# Choosing the Best Readability Metric for Dutch: A Data-Driven Approach
Imagine picking up a children's fairy tale, only to find it written in the same dense, academic language as a graduation thesis. Or, conversely, trying to understand a scientific article written with the simplicity of a bedtime story. The mismatch between a text's complexity and its intended audience can make even the most important information inacessible--or worse, entirely misunderstood.

This is where readability comes in. Readability is the measure of how easy or difficult a text is to read and understand. It's not just about the words on the page; it's about ensuring that the text meets the needs of its audience.

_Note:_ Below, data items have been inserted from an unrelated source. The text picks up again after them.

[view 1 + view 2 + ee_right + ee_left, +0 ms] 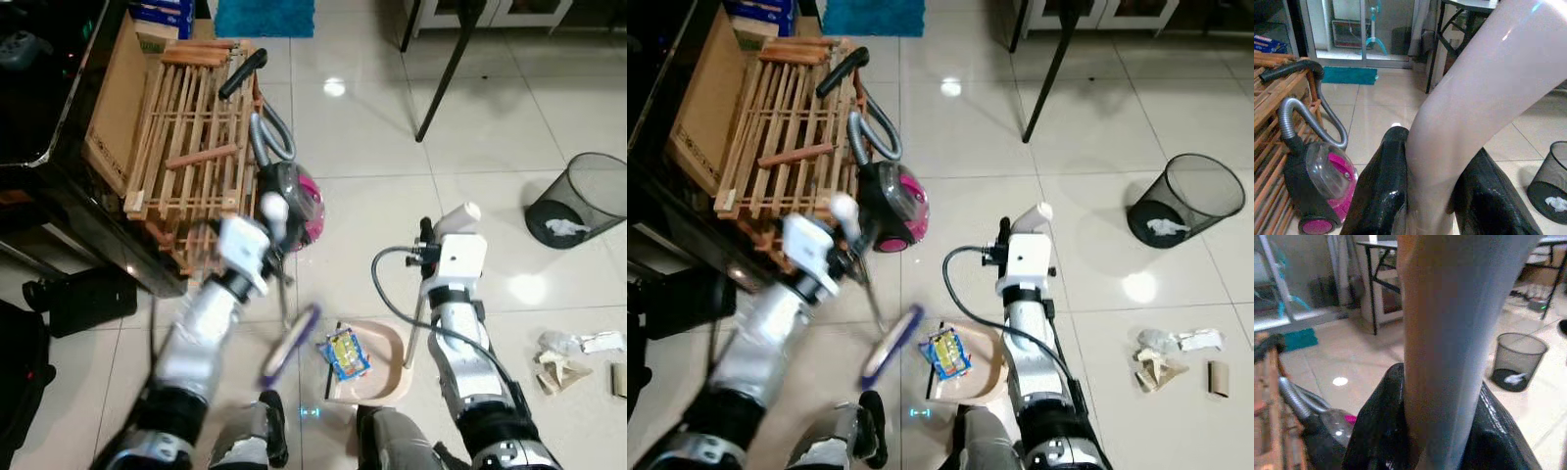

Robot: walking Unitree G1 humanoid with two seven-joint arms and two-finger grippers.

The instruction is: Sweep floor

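One vacuum cleaner point(291, 196) stands by the wooden rack point(186, 127), and one bin point(578, 201) sits well apart. The left gripper point(1435, 431) pinches the one broom point(289, 343); the right gripper point(1432, 196) pinches the one dustpan point(377, 362) handle. Sweeping is mid-step, I judge: one snack packet point(345, 352) lies in the dustpan. Next, the scraps point(573, 357) beside the right arm need sweeping.

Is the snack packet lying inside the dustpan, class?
Yes. In the left eye view the blue and yellow snack packet rests on the dustpan, beside the brush.
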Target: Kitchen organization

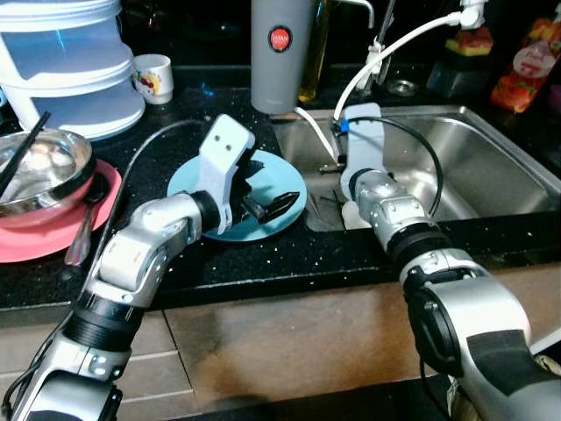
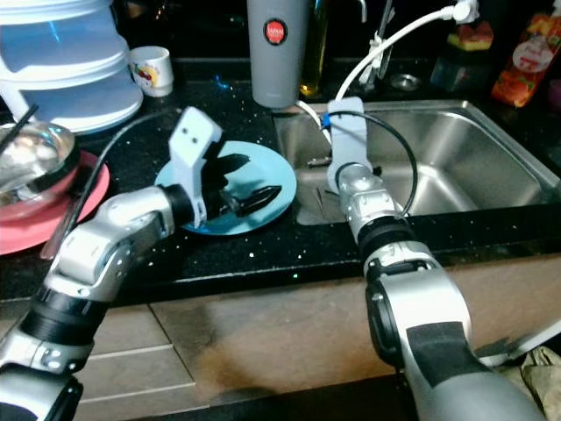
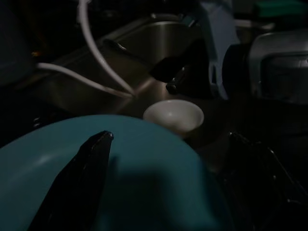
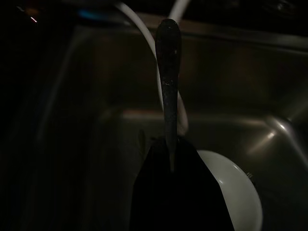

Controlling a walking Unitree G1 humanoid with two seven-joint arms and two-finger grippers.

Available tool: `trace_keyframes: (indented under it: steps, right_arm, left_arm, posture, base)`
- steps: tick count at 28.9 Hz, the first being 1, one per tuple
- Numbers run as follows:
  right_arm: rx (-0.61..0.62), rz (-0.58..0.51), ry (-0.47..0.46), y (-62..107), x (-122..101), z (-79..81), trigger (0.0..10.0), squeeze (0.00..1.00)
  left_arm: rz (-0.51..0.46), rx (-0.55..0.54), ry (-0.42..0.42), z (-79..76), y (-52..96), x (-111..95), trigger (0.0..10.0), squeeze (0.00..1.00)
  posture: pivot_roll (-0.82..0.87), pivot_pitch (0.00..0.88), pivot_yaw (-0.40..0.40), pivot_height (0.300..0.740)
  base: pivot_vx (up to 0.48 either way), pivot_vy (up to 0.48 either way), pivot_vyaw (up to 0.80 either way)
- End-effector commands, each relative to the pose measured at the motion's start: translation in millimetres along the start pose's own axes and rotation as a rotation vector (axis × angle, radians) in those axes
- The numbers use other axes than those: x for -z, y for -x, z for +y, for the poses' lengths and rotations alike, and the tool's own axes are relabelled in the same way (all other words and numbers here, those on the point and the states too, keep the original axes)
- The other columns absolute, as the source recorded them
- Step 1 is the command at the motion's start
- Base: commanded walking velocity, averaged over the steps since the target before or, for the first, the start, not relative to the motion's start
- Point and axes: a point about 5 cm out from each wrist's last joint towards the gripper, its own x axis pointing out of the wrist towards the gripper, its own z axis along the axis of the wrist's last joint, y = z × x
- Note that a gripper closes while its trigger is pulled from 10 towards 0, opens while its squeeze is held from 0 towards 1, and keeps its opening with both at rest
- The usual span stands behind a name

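Observation:
A teal plate [image 1: 276, 219] lies on the black counter beside the sink. My left gripper [image 1: 263, 189] hovers just over it, open, with one finger [image 3: 82, 178] above the plate's face and nothing between the fingers. My right gripper [image 4: 171, 159] is over the left end of the steel sink [image 1: 491, 167], shut on a slim dark metal utensil [image 4: 168, 72] that sticks out past the fingertips. The utensil's end [image 1: 330, 167] peeks out beside the wrist. A small white bowl [image 4: 238, 192] sits on the sink floor under that gripper.
At the far left a steel bowl [image 1: 44, 162] with chopsticks rests on a pink plate [image 1: 35, 237], a spoon [image 1: 83, 232] beside it. Stacked plastic containers [image 1: 70, 61], a small mug [image 1: 153, 79] and a grey tumbler [image 1: 280, 53] stand behind. A white hose [image 1: 386, 57] arcs over the sink.

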Motion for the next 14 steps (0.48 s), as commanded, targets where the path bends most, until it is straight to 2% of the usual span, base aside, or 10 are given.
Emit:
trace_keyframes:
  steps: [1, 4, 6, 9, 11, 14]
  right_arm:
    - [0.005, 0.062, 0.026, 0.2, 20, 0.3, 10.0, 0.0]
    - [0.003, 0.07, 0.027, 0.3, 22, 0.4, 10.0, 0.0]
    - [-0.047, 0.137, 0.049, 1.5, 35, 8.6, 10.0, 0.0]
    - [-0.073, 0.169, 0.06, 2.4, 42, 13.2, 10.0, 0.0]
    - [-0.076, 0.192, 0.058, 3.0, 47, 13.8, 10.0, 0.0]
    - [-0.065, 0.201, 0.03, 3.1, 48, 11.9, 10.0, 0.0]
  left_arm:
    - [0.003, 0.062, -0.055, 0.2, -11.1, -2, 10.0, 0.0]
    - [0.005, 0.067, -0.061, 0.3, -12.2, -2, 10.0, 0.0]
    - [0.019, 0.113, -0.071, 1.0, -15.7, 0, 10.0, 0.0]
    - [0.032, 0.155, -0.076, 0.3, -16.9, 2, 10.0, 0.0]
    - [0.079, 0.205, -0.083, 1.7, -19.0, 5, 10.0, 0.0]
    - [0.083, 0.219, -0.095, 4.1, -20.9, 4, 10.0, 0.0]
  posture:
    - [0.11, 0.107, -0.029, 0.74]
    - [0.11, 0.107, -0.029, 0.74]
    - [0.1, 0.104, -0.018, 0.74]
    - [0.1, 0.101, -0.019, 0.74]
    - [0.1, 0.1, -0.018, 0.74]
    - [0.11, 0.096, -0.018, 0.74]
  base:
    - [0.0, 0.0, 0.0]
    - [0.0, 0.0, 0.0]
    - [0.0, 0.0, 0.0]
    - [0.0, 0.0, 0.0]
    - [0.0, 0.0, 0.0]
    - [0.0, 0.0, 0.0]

Whether it is a fairy tale for a child, a novel for a casual reader, or a technical report for an expert, readability ensures that the message is clear, engaging and appropriate for the reader's level of understanding.

But how do we measure readability? this is where readability metrics come into play. These metrics are tools that analyze factors like sentence length, word complexity, and syllable count to assign a score to a text. They help writers, educators, and content creators tailor their work to the right audience--whether that is simplifying a government letter for non-native speakers or ensuring a children's book is engaging and easy to follow.

In this blog post, we'll explore the world of readability metrics, focusing on their application on Dutch texts. Dutch, with its compound words and unique sentence structures, presents unique challenges for readability assessment. We'll examine which different metrics are available, if they are applicable and interpretable for Dutch and assess how they perform on a variety of texts, to assess which metric is best used for the Dutch language. By the end, you'll have a clear understanding of what readability metrics are, their strengths and weaknesses and which metric is best applicable to the dutch language.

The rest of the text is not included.